James Morris calls his paintings “American History Sublime,” advocating what he calls a “cynically optimistic” view in which doubt and reason grapple together, with at least some hope of transcendence. Morris’ early combinations of found images and narrative text were heavily influenced by the Art & Language group. However, these initial experiments quickly evolved during the mid ’80s into more ambiguous multiple-panel formats in which contradictory systems of visual language played out a form of stalemate, an uneasy duality between the idea of the sublime and the inevitable elusiveness of its realization. The same concerns underlie Morris’ latest paintings. But for the fact that all the light has been sucked out of them, these dark, sometimes indecipherable vistas might conjure up Corot’s fuzzy, poeticized landscapes or Caspar David Friedrich’s 19th-century Romantic treatises. The landscape, in the past a metaphor for life force, god, or spiritual salve, is relocated to a conceptual role “as propaganda for what things could or should be,” as Morris puts it in his artist’s statement.

Deconstructing the rhetoric of painting, Morris alludes to photographic processes, color cue cards, and the retinal effects of impastoed color in much the same way as Gerhard Richter. INSIDE: View from His Window: Painting for Joseph Nièpce, 1987, for example, refers to the historic first photograph made by Nièpce in 1826. Morris has abstracted this stark contrast in dark and light, the shadowy wall of the photographer’s studio framing the bright landscape beyond, into a simple diptych. The left half reduces the interior to a brown color-field painting while the right half muddies the exterior into an impressionist “landscape,” a mottled expanse of blues and greens. The photograph has thus been absorbed by the language of painting, then reasserted via the similarity of Morris’ diptych to a grainy photographic enlargement with an accompanying color swatch. Morris seems to be saying that any remaining “aura” left to either painterly or mechanical reproduction is dependent on the intercession of history, language, and process.

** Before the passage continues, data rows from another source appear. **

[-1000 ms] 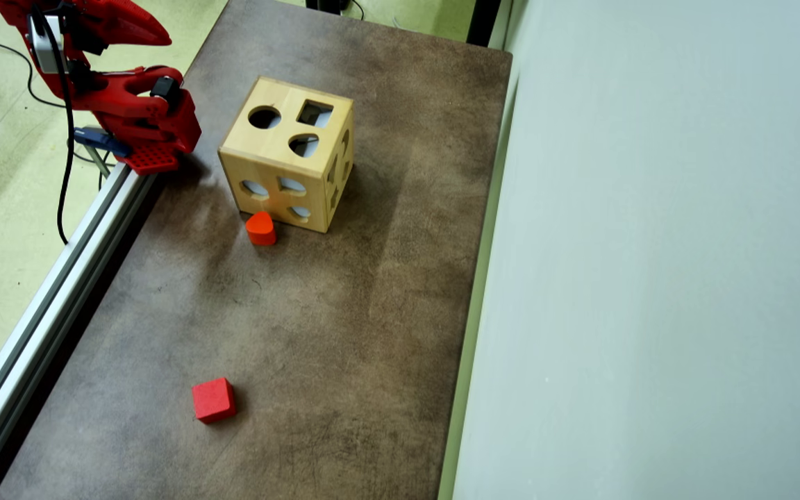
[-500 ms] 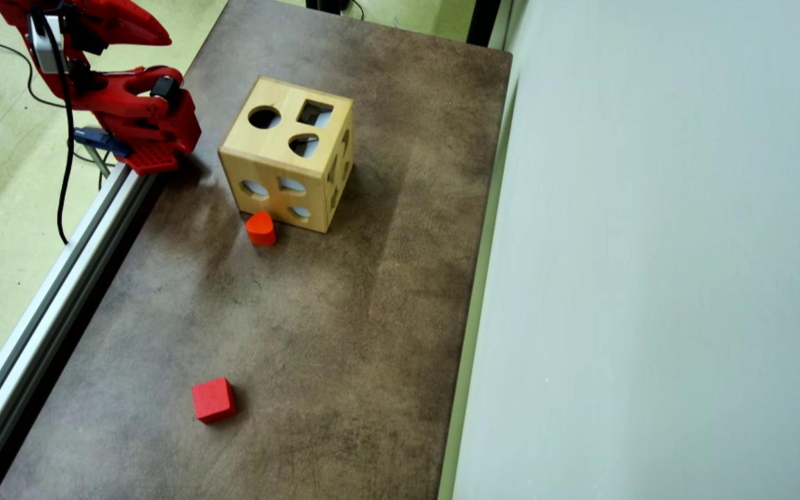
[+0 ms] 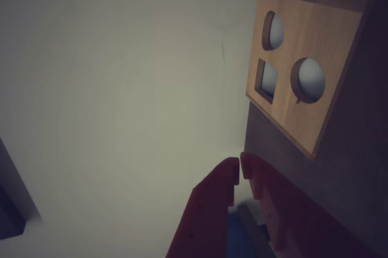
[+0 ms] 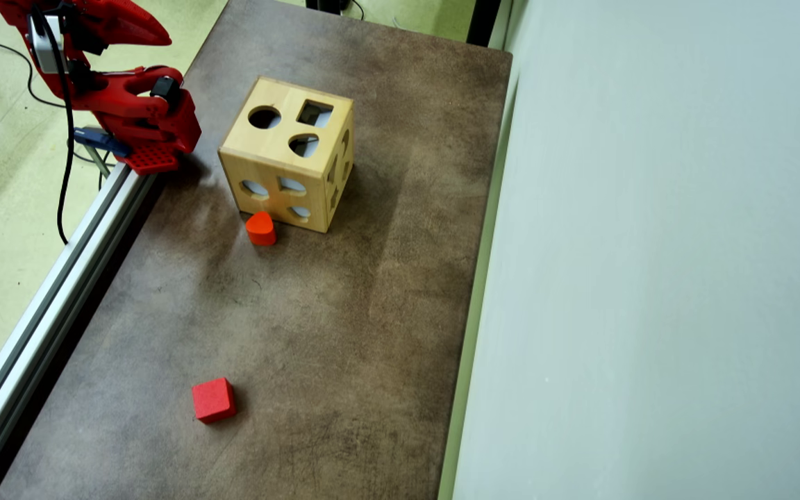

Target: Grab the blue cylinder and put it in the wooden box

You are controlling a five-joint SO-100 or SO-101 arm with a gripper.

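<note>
wooden box (image 4: pixel 287 153) on brown table (image 4: pixel 344 333), orange-red block (image 4: pixel 260 228) touching it, red cube (image 4: pixel 213 400) well apart

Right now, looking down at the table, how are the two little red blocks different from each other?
In the overhead view, the red cube has square faces and straight edges, while the orange-red rounded block has a curved outline narrowing to one end. The cube is a deeper red; the rounded block leans toward orange. The rounded block sits right beside the wooden box, while the cube lies far from it, out on the open table. Both are small, solid-coloured and similar in size.
</note>
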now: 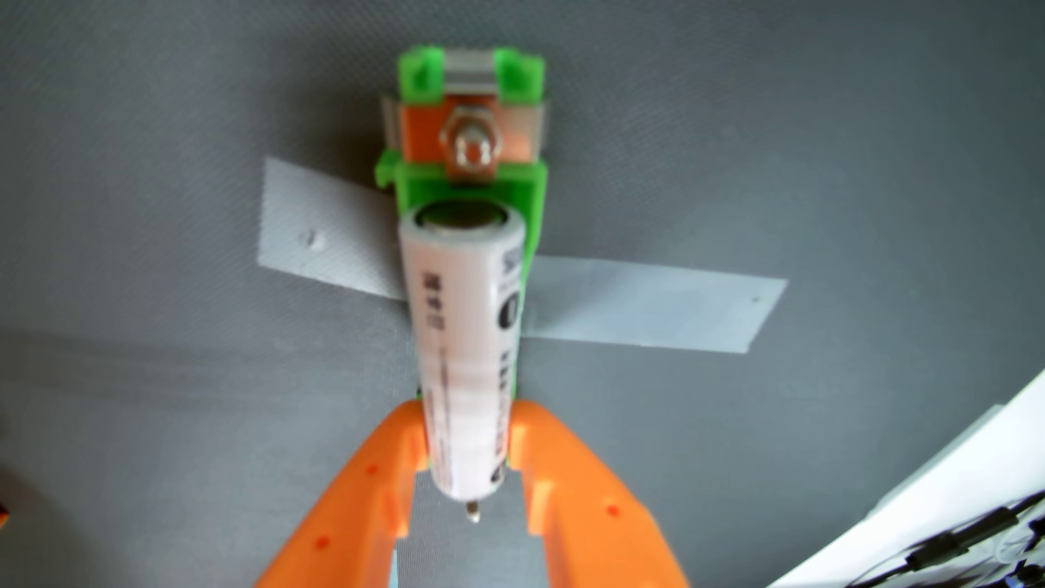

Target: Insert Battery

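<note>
In the wrist view, my orange gripper (468, 438) enters from the bottom edge and is shut on a white cylindrical battery (461, 316) near its lower end. The battery has dark print on its label and a metal end cap facing away. It lies along a green plastic battery holder (534, 192), over its slot; whether it is seated in the slot I cannot tell. The holder's far end carries a copper plate with a metal nut and bolt (470, 148). The battery hides most of the holder's slot.
The holder is fixed to a dark grey mat (169, 113) by strips of grey tape (650, 305) on both sides. A white surface with black cables (961, 531) fills the bottom right corner.
</note>
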Robot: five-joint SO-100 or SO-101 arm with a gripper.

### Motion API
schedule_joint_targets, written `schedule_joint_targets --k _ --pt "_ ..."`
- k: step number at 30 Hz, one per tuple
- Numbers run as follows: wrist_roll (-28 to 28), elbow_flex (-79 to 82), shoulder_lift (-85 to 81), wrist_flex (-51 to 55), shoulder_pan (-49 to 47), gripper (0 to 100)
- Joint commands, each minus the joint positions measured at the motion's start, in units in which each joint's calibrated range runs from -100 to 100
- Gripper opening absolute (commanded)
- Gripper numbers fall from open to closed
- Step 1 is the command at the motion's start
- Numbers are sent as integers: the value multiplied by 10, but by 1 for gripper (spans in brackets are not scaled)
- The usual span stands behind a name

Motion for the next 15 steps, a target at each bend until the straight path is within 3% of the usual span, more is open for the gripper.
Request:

Such dislocation is further exacerbated by Morris’ constant references to popular culture. A deeply hued, almost heroic rendition of a Romantic scene is titled Art History—World History (Just Like Tom Thumb’s Blues), 1987, while a small vignette from the same year, grandiosely named The World as an Image of God, is quickly deflated with the subtitle (How Does It Feel to Be Just Like a Rolling Stone). By injecting Bob Dylan’s lyrics into the painterly sublime, Morris is delineating all painting as a manifestation of popular culture. Landscape painting becomes yet one more link in a complex chain of arbitrary visual metaphors. It would be a mistake, however, to dismiss Morris’ works as mere deconstructive tools. They assert themselves as autonomous images in their own right, creating the sense of a momentary if fallen sublime through a highly seductive, sensuous lyricism. Morris’ work remains as cynically optimistic as ever.